Al fin y al cabo, habrá pensado, ya están a la vista de los suyos y del mundo otros casos de países vecinos en los que, a través de procesos constituyentes no muy ejemplares, como los de Venezuela, Bolivia y Ecuador, o de reformas constitucionales, forzadas y de facto, como la venezolana y la nicaragüense, se podían multiplicar los años en el poder. Además, con la invocación de la memoria de Néstor Kirchner y Evita Perón ha procurado un halo de trascendencia y casi sacrificio personal a sus aspiraciones. “Primero la Patria, después el Movimiento, y luego los Hombres”: así rezaba unas de las “Veinte verdades del Justicialismo Peronista” dictadas por Juan Domingo Perón hace más de medio siglo. Pero las fórmulas retóricas del populismo tienden a invertirse.
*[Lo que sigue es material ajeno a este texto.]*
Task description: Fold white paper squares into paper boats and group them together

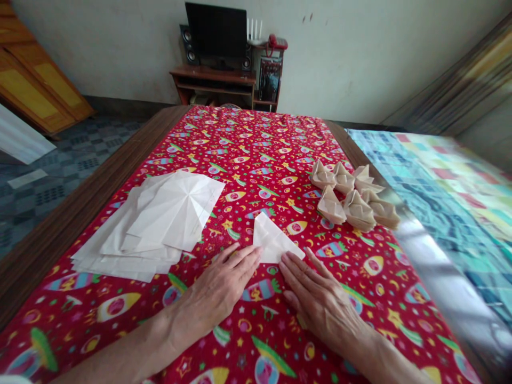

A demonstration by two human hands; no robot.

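At my twelve o'clock, the white paper (273, 241) lies folded into a creased triangle; outstretched, my left fingers (245, 257) touch it at eight o'clock, my right fingers (295, 268) at four.

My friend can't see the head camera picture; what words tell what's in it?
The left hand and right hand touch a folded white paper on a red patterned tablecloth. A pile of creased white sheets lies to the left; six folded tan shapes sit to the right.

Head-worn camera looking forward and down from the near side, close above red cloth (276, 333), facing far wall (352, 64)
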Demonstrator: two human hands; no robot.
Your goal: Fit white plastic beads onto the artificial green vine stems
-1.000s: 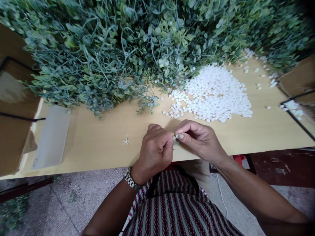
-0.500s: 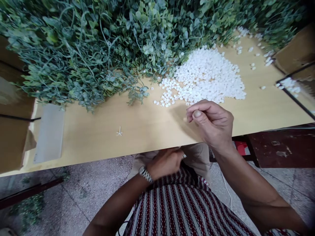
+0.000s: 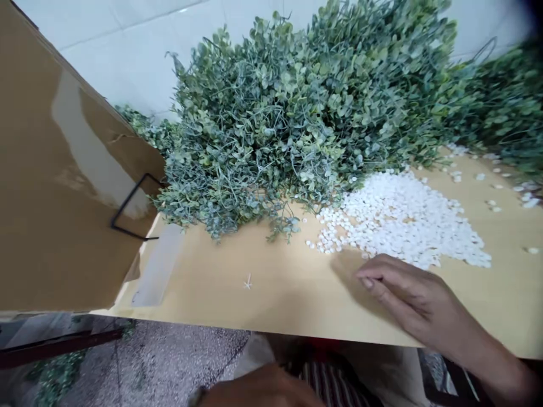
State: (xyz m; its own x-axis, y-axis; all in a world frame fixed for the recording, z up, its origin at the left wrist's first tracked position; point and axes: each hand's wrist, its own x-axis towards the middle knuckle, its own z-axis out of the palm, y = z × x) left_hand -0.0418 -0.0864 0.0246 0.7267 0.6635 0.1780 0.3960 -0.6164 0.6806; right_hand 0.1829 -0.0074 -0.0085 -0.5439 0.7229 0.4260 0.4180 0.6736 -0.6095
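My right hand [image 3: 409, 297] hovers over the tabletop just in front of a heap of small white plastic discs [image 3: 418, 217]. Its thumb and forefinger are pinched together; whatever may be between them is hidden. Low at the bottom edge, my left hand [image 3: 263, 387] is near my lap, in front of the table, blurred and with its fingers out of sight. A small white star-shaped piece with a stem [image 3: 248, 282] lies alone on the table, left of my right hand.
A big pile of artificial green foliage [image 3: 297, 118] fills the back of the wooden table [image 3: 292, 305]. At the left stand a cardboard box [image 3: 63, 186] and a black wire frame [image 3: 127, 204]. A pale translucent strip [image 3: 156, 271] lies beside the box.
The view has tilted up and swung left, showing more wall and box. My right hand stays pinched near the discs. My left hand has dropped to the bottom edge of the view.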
Si en abreviado recorrido miramos la historia argentina desde la segunda mitad del siglo pasado, no nos será difícil constatar que los ciclos del justicialismo peronista, en todas sus variantes, han terminando alentando la polarización social, la victimización nacionalista, el abuso de los recursos públicos, la corrupción, la vulnerabilidad económica, la erosión del equilibrio de poderes, el irrespeto a la legalidad, la opacidad en los vínculos internacionales y, ante todo eso, la descalificación cuando no la asfixia de la crítica y la denuncia.

Ahora, ante la propuesta de reforma constitucional reeleccionista de un gobierno cada vez más visiblemente ineficiente y abusivo, se han producido enérgicas reacciones de rechazo en la sociedad política y civil de Argentina. Más de un centenar de congresistas opositores, actualmente mayoría en el Poder Legislativo, suscribieron el compromiso público de no apoyar la reforma. El jueves pasado el rechazo se expresó en sonoras y concurridas movilizaciones de protesta, en ciudades argentinas y en otras varias del mundo; fue la segunda jornada en poco más de un mes y quizá enfríe de nuevo los ánimos continuistas. Por un rato.

“Ante el autoritarismo creciente –editorializó el 8 de noviembre el diario La Nación– la ausencia de una reacción contundente suele generar la duda de si se trata de prudencia o cobardía”. Faltó quizá anotar allí el pragmatismo y, sobre todo, que esa reacción contundente pasa por la superación de la fragmentación de la dirigencia política opositora sobre la cual no cesarán la presión ni las tentaciones gubernamentales para quitarle la mayoría legislativa en las elecciones del año próximo, o antes.

En este vecindario el continuismo reeleccionista tiene muchos espejos donde mirarse.